The method used in the script below, which involves comparing image hashes, is a fast and efficient way to identify exact duplicate images. However, whether it’s the “best” way to compare images depends on your specific use case and the types of differences you want to detect.

The image hashing approach for duplicate detection has three advantages:

  • Image hashing is relatively fast, making it suitable for large collections of images.
  • This method is excellent at detecting exact duplicate images, even if they have different file names, sizes, or metadata.
  • Image hashes have a low probability of producing the same hash for different images, reducing the chances of false positives.

However, there are also some limitations to this approach.
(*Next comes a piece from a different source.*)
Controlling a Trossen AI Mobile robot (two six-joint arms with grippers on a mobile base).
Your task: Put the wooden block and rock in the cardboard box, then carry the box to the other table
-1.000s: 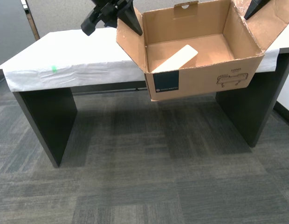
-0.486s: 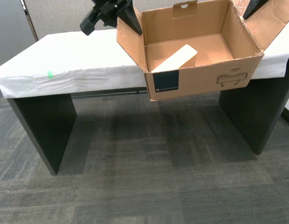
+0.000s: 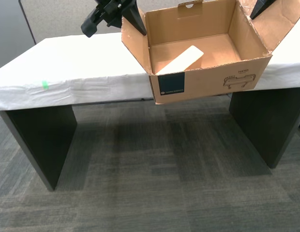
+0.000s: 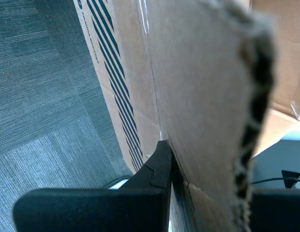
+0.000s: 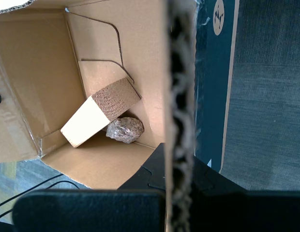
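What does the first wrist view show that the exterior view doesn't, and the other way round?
Only the first wrist view shows the rock, lying beside the wooden block low in the box, and my first gripper clamped on a box wall. Only the exterior view shows the cloth-draped table with its green tape mark, close behind the raised box. Both show the cardboard box with the block inside.

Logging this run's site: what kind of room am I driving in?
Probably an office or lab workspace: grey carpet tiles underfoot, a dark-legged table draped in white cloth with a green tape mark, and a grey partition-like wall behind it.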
  • Image hashing can only detect exact duplicates. If you want to identify similar images with minor alterations, such as resizing, cropping, or small edits, you need a more advanced image comparison technique like perceptual hashing or image similarity measures.
  • Image hashing is sensitive to even the smallest changes in the image. Therefore, it may not be suitable for tasks where you want to find nearly identical images with minor variations.
  • If you need to find images based on their content, such as searching for images with specific objects or scenes, you would need other techniques like feature extraction and matching.

The image hashing method is suitable if you’re primarily interested in detecting exact duplicates.

If you need to handle near-duplicates or find images based on content, other techniques like the one described in my earlier blog post may be more appropriate.

How does the script work?

The method used in the script for comparing images is based on calculating a hash of the image content and then comparing these hashes to determine if two images are duplicates.

To compare images, it first calculates a hash for each image. I use the SHA-256 hashing algorithm in the script below to compute a hash of the image’s binary data. This hash is unique to the image content, meaning that even minor differences in the image will result in different hashes.

As the script processes the images in the specified folder, it maintains a Python dictionary (image_hash_dict) where the image hash is the key, and the value is the path to the image file. This dictionary keeps track of which images have the same hash.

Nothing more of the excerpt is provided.